I'd say that the way to approach this problem greatly depends on what you want to do and why you need the 3D structure.
What grade of precision do you need and what do you need to measure?
Molecules move all the time unless crystallized. Do you need the crystal structure or do you need a representative conformation that is often assumed in a solvent at room temperature?
If you just need to represent the molecules in 3D in a conformation that "makes sense" for small molecules, a force field based method will generally work and produce conformations that work well enough; otherwise you can try some semiempirical methods, those are quite fast and cheap as well.
DFT will allow you to predict with better precision the conformation such a molecule would assume in vacuum at 0K (unless you go through several passages to try and model something else).
A third option could be using experimentally measured crystal structures, though I don't know how comfortable it is to go finding and cleaning up 10,000 of them.
I would not use databases containing computed structures such as DrugBank as you'd have no control over the process nor the possibility to check the quality of the results.

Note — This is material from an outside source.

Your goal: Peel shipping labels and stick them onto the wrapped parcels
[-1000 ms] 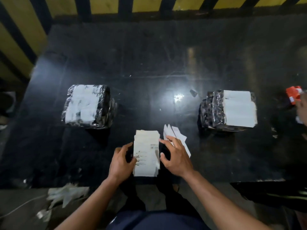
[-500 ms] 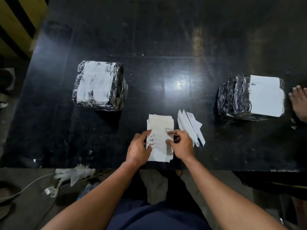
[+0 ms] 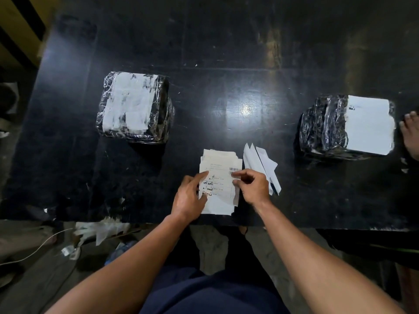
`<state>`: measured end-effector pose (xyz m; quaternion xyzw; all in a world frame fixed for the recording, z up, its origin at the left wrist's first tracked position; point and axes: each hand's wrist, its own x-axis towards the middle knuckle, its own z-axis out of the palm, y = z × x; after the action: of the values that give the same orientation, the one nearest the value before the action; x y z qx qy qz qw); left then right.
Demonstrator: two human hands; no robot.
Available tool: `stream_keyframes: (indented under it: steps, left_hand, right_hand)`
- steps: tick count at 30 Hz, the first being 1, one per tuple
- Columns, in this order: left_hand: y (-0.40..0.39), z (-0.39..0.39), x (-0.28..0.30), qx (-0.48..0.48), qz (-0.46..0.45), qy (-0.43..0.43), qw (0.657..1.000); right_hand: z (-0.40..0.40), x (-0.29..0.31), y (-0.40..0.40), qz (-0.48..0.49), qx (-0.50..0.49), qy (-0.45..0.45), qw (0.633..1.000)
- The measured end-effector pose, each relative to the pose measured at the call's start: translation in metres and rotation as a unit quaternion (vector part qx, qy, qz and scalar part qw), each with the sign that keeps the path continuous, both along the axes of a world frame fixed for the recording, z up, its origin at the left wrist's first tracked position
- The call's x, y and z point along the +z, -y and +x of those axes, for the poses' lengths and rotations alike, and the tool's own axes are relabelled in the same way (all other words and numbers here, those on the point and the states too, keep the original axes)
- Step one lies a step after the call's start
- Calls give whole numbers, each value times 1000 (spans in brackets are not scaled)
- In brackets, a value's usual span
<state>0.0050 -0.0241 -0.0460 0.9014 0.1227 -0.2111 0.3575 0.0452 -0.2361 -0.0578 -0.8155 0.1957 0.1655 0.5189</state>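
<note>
— Where's the stack of labels (image 3: 219,181) sitting relative to the hands?

— Right between them, at the near edge of the tabletop (image 3: 226,53), its long side running away from the person. The left hand (image 3: 189,197) lies on the stack's left edge, index finger stretched out flat across the print, holding it down. The right hand (image 3: 252,185) is curled at the right edge, thumb and forefinger pinching what looks like the top label's margin near the barcode.

— So which way does the peel go?

— I'd judge it lifts from the right edge and comes across toward the left, with the left hand as the anchor.

— And then where does it travel?

— Two wrapped parcels wait farther back. The left parcel (image 3: 135,107) is up and to the left; the right parcel (image 3: 347,128) is well off to the right. The left one looks a bit nearer to the stack.

— Anything beside the stack?

— Loose white paper strips (image 3: 260,166), just to its right. Another person's hand (image 3: 411,132) rests near the right parcel.
</note>
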Motion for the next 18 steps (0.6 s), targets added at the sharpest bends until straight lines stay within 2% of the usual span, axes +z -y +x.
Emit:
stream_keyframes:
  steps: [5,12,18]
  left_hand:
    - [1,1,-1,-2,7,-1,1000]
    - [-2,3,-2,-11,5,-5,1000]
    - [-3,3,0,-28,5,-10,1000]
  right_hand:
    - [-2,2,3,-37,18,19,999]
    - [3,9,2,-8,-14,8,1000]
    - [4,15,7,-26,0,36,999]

You may obtain quite different conformations using the different methodologies. Your model may work on some molecules because they have a particular conformation and fail on others that would normally have a similar one, however also have another different one that comes out slightly favorable in the calculations. 3D QSAR is particularly complex because of this and due to the difficulties in encoding molecular information in a comparable way. In a three dimensional object it's much more difficult to look for similarities and dissimilarities.
Regarding DFT computation time, that greatly depends on the sampling method you use to search the conformational space. Performing a steepest descent/BFGS may give you results in a couple minutes when we're talking about small molecules. However that won't work when searching for a global minimum, I'd say that computing 10,000 structures using DFT and with no access to a large cluster where to parallelize the computations would take too much time.
Since you're new to chemistry; I'd advise you to stay away from 3D QSAR for the time being. It does provide its advantages, but carries along a large quantity of complexities which can just be skimmed over when working with 2D structures.
EDIT:
I just noticed in the website you link they use models to predict the structure of a molecule as modeled by DFT. In that case you necessarily have to use DFT to obtain the structure. It appears as if they were suggesting to use the 3D structure as input to the model; but I doubt that's the case, they evidently meant that you should train a model on 3D data so that it will later be able to predict other 3D structures from the 2D information.